Consider the following stochastic process, $$b(i+1) = b(i) + \xi_i (b_i),$$ where $\xi_i(b_i) \in \{-1, k \}$ are the independent increments having the following distribution: $$\begin{align} P (\xi = k) &= c / b(i),\\ P (\xi = -1) &= 1 - P (\xi = k), \end{align}$$ where $k$ is some positive integer and $c$ a parameter $0<c<1$. If $b(i) = 0$ for some $i$, then the process stops. Take a positive initial position $b(0)$. Is the probability that the process will never stop equal to zero? How to prove it?
Observe that there exists a position $b^*=b^*(c,k)$ such that if $b>b^*$ (resp. $b<b^*$) it will be more likely for the increment to be negative (resp. positive). This means that the process tends to be close to this value. This position is simply the solution of $k/b^{*} = 1 - 1/{b^{*}}$.
As you noted, away from zero the bias is uniformly negative. This suffices to guarantee recurrence, that is, that the process hits zero with full probability.
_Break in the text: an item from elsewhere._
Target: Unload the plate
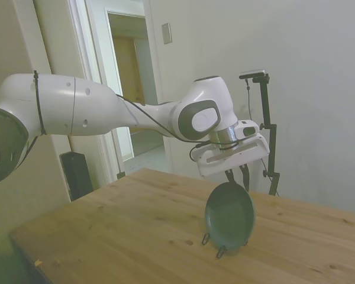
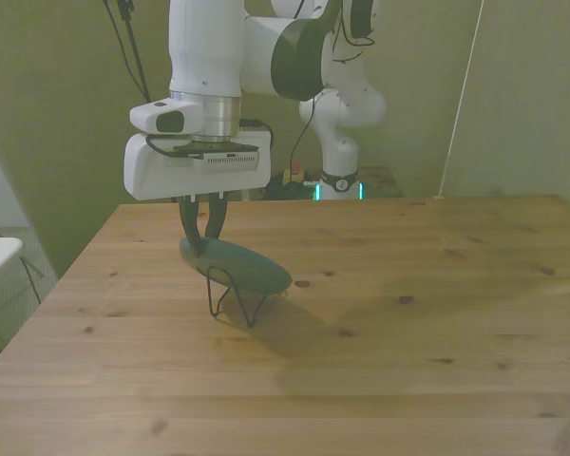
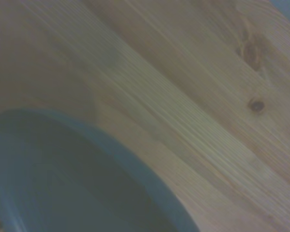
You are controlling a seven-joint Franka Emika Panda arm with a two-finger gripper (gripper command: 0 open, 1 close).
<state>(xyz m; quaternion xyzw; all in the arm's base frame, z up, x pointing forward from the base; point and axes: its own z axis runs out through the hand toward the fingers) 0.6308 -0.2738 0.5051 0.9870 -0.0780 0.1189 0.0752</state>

In a nutshell, choose $N\gt2(k+1)c$, and replace the dynamics on $b\geqslant N$ by $b\to b+k$ with probability $c/N$ and $b\to b-1$ with probability $1-c/N$. Starting from any $b(0)\geqslant N$, this modified process performs a homogenous random walk with steps of expectation $k\cdot c/N-1\cdot(1-c/N)\leqslant-1/2$ hence it hits $N$ almost surely. The modified transition probabilities put more weight on the positive steps and less on the negative steps hence, by coupling, the modified paths stay above those of the original process, as long as one stays above $N$. In particular, starting from every $b(0)\geqslant N$, the original process hits $N$ almost surely, that is, $N$ is recurrent.
Recurrence being a class property and the process being irreducible, this shows that the original process hits the origin with full probability.